I maintain a man-page-to-DocBook converter, doclifter. A side effect of this program is that
it serves as a validator for the correctness and portability of the
markup used on Unix manual pages. I test it by running it against all
the manual pages in a full Xubuntu 14.10 with some extras; there are 11394 of these on my development
machine, of which 962 already have DocBook masters. It converts 10063
(96.46%) of the remaining 10432 into valid XML-DocBook.
Most of the remaining 3.54% of errors happen because groff(1)
and its kin have weak-to-nonexistent validity checking. Often,
doclifter fails because of outright errors in macro usage that groff
does not catch. Sometime it fails on constructions that are legal but
perverse. Very occasionally it throws an error because a man page is
correct but has a structure that cannot be translated to DocBook. I
keep a database of patches for such problems, and periodically
try to push fix patches out to the manual-page maintainers.
Even if you do not care about DocBook, this cleanup work benefits
all third-party manual page viewers, including the GNOME and KDE
documentation browsers; groff constructions that confuse doclifter
are very likely to produce visible problems on these.
The table below is a listing of the 357 (3.42%) pages on which
doclifter fails, but the failure can be prevented with a fix patch to
the manual page source. 12 pages (0.12%) remain intractable,
generally due to markup problems more severe than a point patch can
address. I am working with the individual projects responsible to get
those cleaned up.
It is likely that you are reading this because you have received
email telling you that patches are associated with your name or list
address. Please consider incorporating them, or equivalents, in your
next release. Also, please write back and tell me what you plan to do
so I can keep my database up-to-date.
If you are not already considering it, please think about moving
the documentation masters of your project to DocBook (or some format
from which you can generate DocBook). If everybody moved to using
DocBook as a common exchange format, it would become much easier to
support unified browsing of all system documentation with Web-like
hypertext capabilities, automatic indexing, and rich search
facilities.
Tools to generate man pages, HTML, and PostScript from DocBook
files are open-source and generally available. My program, doclifter,
should make moving your manual-page masters to DocBook a fairly
painless process.
Many major open source projects (including the Linux kernel, the
Linux Documentation Project, X.org, GNOME, KDE, and FreeBSD) have
already moved to DocBook or are in the process of doing so.

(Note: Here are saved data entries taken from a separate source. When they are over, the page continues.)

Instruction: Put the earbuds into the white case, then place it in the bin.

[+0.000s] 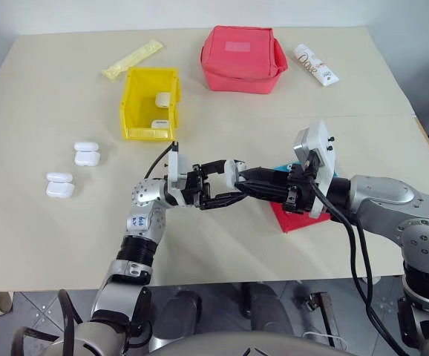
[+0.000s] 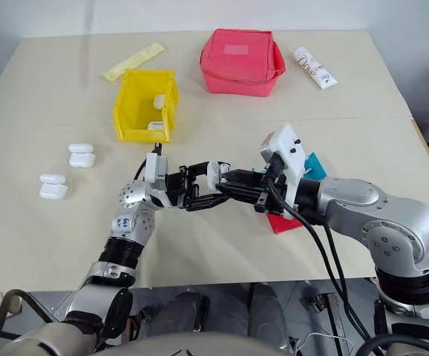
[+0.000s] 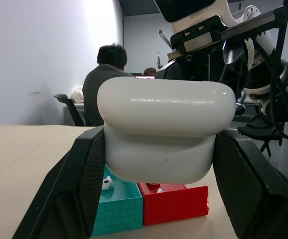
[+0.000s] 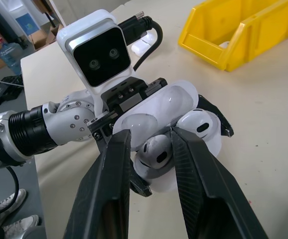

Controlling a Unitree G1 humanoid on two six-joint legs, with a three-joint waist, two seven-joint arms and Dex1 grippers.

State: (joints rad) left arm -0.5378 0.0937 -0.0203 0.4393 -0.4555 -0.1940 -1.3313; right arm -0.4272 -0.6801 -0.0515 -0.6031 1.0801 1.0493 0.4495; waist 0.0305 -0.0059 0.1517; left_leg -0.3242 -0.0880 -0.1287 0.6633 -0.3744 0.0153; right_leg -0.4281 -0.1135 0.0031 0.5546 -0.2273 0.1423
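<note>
My left gripper [image 1: 216,182] is shut on the white case [image 3: 164,129], holding it above the table in front of me with the lid [image 4: 171,99] open. One earbud [image 4: 200,124] sits in the case. My right gripper [image 4: 151,137] comes in from the right and is shut on a second earbud [image 4: 156,152], which rests at the case's opening. The yellow bin [image 1: 149,104] stands farther back on the left and holds two white cases [image 1: 162,99].
Two more white cases [image 1: 86,153] [image 1: 59,185] lie at the left. A red tray [image 3: 174,201] and a teal tray [image 3: 119,206] with an earbud [image 3: 106,184] sit under my right arm. A red pouch [image 1: 243,58], a tube [image 1: 316,64] and a yellow packet [image 1: 132,58] line the back.
</note>
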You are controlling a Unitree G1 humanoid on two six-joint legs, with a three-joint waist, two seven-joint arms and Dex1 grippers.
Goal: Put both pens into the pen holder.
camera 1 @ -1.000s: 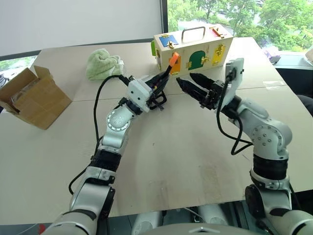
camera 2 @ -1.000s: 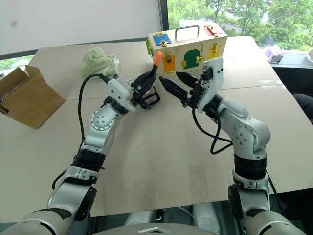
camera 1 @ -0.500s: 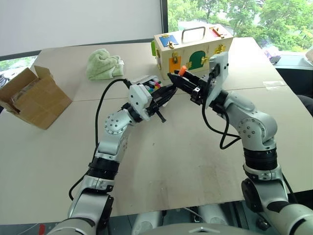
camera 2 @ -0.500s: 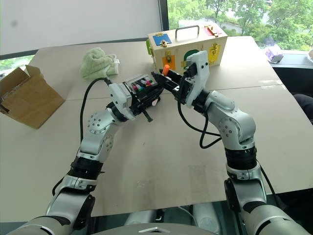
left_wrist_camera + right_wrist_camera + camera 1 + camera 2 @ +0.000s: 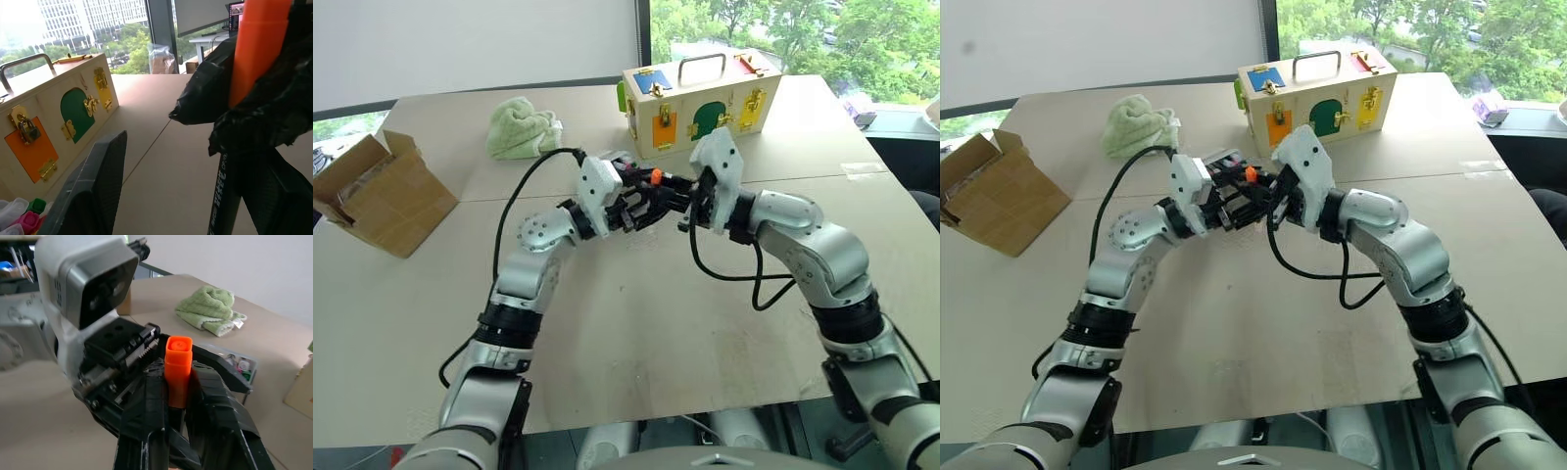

(Individual entries for accepted patches are no longer shown.)
Summary: 288 patches pending, 548 accepted, 0 rejected.
Status codes are as follows:
| n |
No response yet. |
| p |
Maintainer has informed me that this is fixed in the masters, but
I have not seen the fix yet. |
| y |
Accepted |
| r |
Rejected |
| s |
Superseded (page lifts correctly without the patch) |
| [0-9]+ |
number of mailings sent |
| b |
Address is blocked |
Problem codes are explained after the table.
Error codes:
- 0
- Function declarations had to be modified in order to fit into
the DocBook DTD. This is not an error in troff usage, but it
reduces the quality of the HTML that can be generated from this page
through the DocBook toolchain.
- 1
- .MT was not properly closed by .ME.
- 2
- Removed unnecessary \c that confused the doclifter parser.
- 3
- Use of .RS/RE or man/mandoc list markup to produce indentation in
examples and screenshots makes structural translation
impossible. This bug is also likely to confuse third-party
man-page browsers.
- 4
- \c is an obscure feature; third-party viewers sometimes don't
intepret it. Plain \ is safer.
- 5
- Two-digit year in .Dd macro.
- 6
- Presentation-level use of SS could not be structurally
translated. I changed lower-level instances to .TP.
- 7
- This page wins an award for exceptionally creative and perverse
abuse of list syntax.
- 8
- C function syntax has extra paren.
- 9
- I replaced '-->' with a troff right arrow, which doclifter will
translate properly to an XML/HTML arrow glyph.
- A
- Dot or single-quote at start of line turns it into a garbage command.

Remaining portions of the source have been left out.